What needs to be done
Lines from the listing below that contain the string "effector" are to be reported.

Data shown

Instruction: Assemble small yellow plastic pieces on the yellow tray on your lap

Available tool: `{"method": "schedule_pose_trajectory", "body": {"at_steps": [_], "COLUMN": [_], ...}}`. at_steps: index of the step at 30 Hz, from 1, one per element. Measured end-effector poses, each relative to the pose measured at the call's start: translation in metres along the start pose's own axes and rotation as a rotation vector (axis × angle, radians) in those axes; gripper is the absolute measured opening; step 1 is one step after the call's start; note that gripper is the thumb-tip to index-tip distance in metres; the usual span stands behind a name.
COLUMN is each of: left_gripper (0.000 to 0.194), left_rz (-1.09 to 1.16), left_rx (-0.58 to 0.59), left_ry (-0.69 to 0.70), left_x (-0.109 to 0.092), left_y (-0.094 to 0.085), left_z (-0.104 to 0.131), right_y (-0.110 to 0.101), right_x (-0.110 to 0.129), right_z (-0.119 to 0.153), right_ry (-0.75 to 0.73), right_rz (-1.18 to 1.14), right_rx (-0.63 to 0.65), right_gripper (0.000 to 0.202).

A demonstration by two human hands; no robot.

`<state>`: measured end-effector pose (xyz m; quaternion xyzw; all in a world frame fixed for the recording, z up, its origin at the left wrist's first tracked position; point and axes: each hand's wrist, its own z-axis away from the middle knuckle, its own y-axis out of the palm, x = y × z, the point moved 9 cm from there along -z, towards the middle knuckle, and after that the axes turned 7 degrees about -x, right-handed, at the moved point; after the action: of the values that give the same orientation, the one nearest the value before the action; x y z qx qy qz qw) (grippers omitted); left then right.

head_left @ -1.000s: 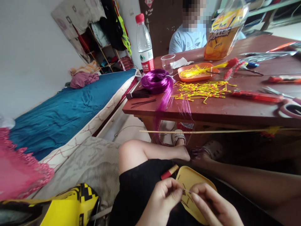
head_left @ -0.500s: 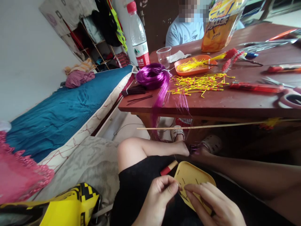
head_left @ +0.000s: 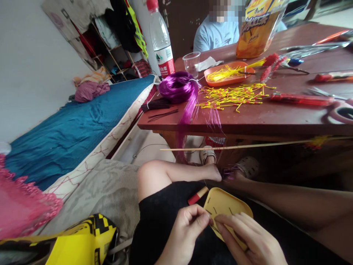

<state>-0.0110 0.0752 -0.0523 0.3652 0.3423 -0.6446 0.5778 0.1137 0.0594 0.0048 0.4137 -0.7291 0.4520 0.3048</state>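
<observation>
A yellow tray (head_left: 237,202) with several small dark pieces lies on the dark cloth over the lap. Above its left edge, my left hand (head_left: 190,228) is closed, thumb against forefinger, on something too small to make out. My right hand (head_left: 245,235) is just to the right, over the tray's lower part, fingertips pinched close to the left ones; what they hold, if anything, is hidden. A red and tan tube (head_left: 198,195) rests beside the tray's upper left corner.
The red-brown table (head_left: 248,119) ahead bears purple strands (head_left: 179,88), yellow stems (head_left: 234,96), an orange dish (head_left: 230,73), bottles and scissors. A thin stick (head_left: 220,148) crosses before its edge. A person (head_left: 216,35) sits beyond. A bed (head_left: 68,125) is at left.
My right fingertips have moved slightly left, closer to my left hand. The view has shifted a little, so the table's things appear slightly higher.
</observation>
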Motion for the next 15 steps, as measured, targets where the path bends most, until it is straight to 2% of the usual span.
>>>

Answer area
Available tool: `{"method": "schedule_pose_trajectory", "body": {"at_steps": [_], "COLUMN": [_], ...}}`. at_steps: index of the step at 30 Hz, from 1, one per element. Measured end-effector poses, each relative to the pose measured at the call's start: translation in metres along the start pose's own axes and rotation as a rotation vector (axis × angle, radians) in those axes; gripper is the absolute measured opening; step 1 is one step after the call's start; note that gripper is the thumb-tip to index-tip distance in metres; the usual span stands behind a name.
`<state>`: measured end-effector pose (xyz m; quaternion xyzw; all in a world frame fixed for the recording, z up, its origin at the left wrist's first tracked position; point and axes: each hand's wrist, its own z-axis away from the middle knuckle, its own y-axis out of the palm, x = y × z, the point moved 9 cm from there along -z, towards the middle knuckle, and after that the axes turned 7 degrees about -x, right-handed, at the moved point; after the action: of the values that give the same orientation, the one nearest the value before the action; x y z qx qy qz qw) (grippers omitted); left then right.

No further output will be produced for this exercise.